■ **TASK TO CARRY OUT**: Skip the pictures and copy all the data that follows exactly.

■ **SUPPLIED INFORMATION**:
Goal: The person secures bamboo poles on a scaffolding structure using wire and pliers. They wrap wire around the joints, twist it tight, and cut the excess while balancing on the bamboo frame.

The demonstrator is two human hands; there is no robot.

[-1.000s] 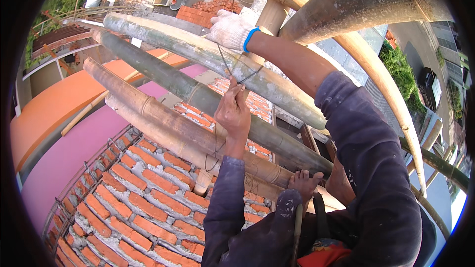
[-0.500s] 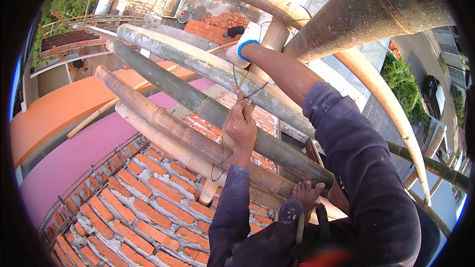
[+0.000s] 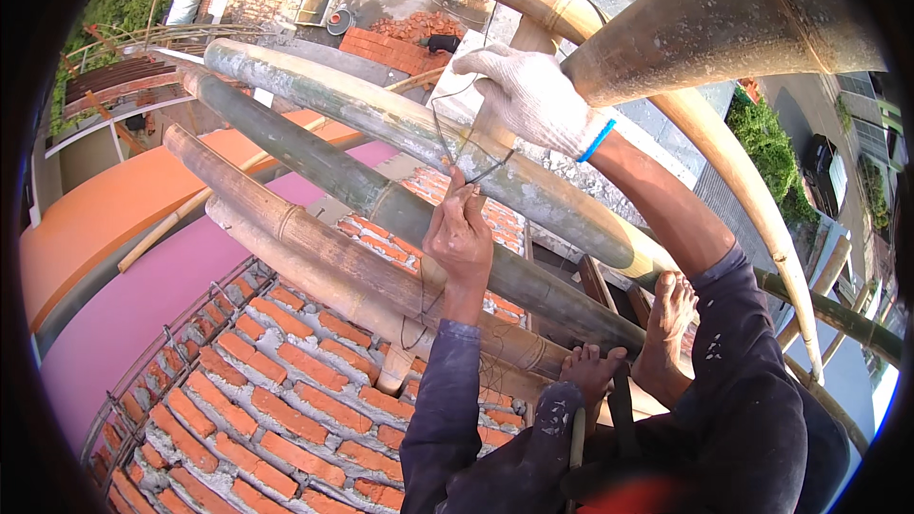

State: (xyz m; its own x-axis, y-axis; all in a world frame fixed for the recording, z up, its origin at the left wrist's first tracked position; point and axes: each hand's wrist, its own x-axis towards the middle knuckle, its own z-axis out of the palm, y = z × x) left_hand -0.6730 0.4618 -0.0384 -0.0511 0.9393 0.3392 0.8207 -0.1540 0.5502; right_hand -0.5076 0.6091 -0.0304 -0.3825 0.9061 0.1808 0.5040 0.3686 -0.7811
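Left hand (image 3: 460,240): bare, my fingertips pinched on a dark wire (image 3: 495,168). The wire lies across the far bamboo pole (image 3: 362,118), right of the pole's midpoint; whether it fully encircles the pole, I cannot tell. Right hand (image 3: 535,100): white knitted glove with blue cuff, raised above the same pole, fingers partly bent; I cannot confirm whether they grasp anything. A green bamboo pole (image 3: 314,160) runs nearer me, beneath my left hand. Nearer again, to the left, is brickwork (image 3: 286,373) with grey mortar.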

■ **TASK SOLUTION**:
Goal: The person secures bamboo poles on a scaffolding structure using wire and pliers. They wrap wire around the joints, twist it tight, and cut the excess while balancing on the bamboo frame.

The demonstrator is two human hands; there is no robot.

[-1.000s] 
[-0.500s] 
[+0.000s] 

State: (xyz m; its own x-axis, y-axis; all in a world frame fixed for the recording, z up, its origin at the left wrist's first tracked position; point and axes: each hand's wrist, its own x-axis towards the middle knuckle, its own z-axis out of the palm, y = z × x) left_hand -0.6730 0.4618 -0.0384 -0.0511 0.9393 0.3392 0.8207 -0.1540 0.5502; right_hand -0.5076 0.6091 -0.0304 -0.3825 0.9061 0.1808 0.5040 0.3686 -0.7811
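Left hand (image 3: 460,240): bare, my fingertips pinched on a dark wire (image 3: 495,168). The wire lies across the far bamboo pole (image 3: 362,118), right of the pole's midpoint; whether it fully encircles the pole, I cannot tell. Right hand (image 3: 535,100): white knitted glove with blue cuff, raised above the same pole, fingers partly bent; I cannot confirm whether they grasp anything. A green bamboo pole (image 3: 314,160) runs nearer me, beneath my left hand. Nearer again, to the left, is brickwork (image 3: 286,373) with grey mortar.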

This output is now complete.